- **REQUIRED ACTION**:
Across the listing that follows, establish how many lines contain the string "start" and provide that number by itself.
:: DATA SHOWN ::
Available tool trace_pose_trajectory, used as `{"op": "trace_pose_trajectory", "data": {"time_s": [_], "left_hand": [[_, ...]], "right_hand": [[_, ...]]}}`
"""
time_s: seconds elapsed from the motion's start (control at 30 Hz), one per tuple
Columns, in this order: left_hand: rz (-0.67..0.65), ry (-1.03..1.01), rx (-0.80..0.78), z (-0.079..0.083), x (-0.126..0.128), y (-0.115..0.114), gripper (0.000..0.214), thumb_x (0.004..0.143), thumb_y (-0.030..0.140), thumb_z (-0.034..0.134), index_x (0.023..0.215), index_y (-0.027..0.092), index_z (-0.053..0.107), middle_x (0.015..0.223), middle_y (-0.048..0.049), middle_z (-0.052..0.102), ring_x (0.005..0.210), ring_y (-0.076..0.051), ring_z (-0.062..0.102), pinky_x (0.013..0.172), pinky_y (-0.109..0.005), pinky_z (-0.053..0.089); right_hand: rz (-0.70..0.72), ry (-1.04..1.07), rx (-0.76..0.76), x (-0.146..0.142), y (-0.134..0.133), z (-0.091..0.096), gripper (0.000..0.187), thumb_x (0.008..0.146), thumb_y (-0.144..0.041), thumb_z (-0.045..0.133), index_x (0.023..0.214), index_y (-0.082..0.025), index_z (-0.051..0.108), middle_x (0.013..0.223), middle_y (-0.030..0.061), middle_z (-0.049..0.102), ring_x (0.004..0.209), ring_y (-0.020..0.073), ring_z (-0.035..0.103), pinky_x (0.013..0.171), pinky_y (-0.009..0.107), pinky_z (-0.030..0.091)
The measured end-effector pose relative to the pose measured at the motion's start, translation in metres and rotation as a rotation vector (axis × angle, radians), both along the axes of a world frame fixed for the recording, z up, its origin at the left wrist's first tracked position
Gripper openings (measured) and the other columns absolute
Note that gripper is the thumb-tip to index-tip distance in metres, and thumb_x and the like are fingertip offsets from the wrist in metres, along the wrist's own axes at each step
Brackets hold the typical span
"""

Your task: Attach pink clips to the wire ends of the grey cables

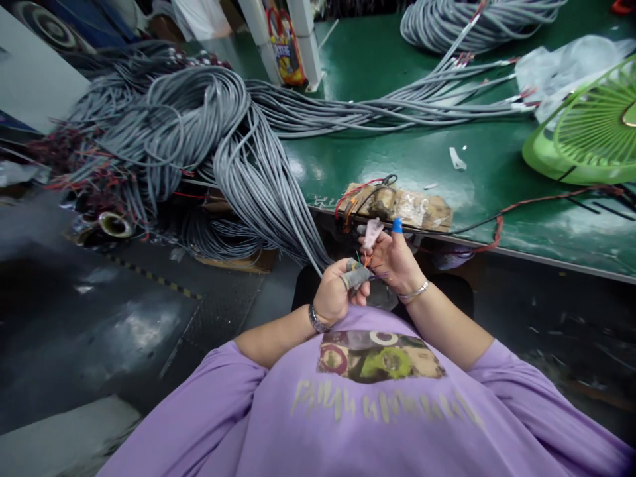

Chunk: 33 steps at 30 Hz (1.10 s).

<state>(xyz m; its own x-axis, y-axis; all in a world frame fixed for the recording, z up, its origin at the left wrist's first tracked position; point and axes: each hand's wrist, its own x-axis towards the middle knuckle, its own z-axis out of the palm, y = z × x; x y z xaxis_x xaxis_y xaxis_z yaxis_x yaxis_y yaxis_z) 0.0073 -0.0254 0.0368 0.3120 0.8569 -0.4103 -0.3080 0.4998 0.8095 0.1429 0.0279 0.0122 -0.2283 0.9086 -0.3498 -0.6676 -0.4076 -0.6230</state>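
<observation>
My left hand [338, 291] is closed around the end of a grey cable [318, 255], with grey wrapping on its thumb and finger. Thin coloured wires [366, 260], orange, green and purple, fan out from the cable end towards my other palm. My right hand [397, 265] is turned palm up beside them, thumb and fingers apart. A blue cover [397, 225] sits on one of its digits and a whitish wrap [372, 233] on another. Whether the right fingertips touch the wires is hard to make out. Both hands are in front of my lap, just below the bench edge.
Large bundles of grey cable [179, 126] lie over the left of the green bench [348, 156] and hang off its edge. A taped cardboard piece [397, 205] with red and black leads lies at the front edge. A green fan [586, 132] and plastic bag [566, 66] are at right.
</observation>
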Motion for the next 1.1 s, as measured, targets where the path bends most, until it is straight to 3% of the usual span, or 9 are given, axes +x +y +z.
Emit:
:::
- **YOUR SOLUTION**:
2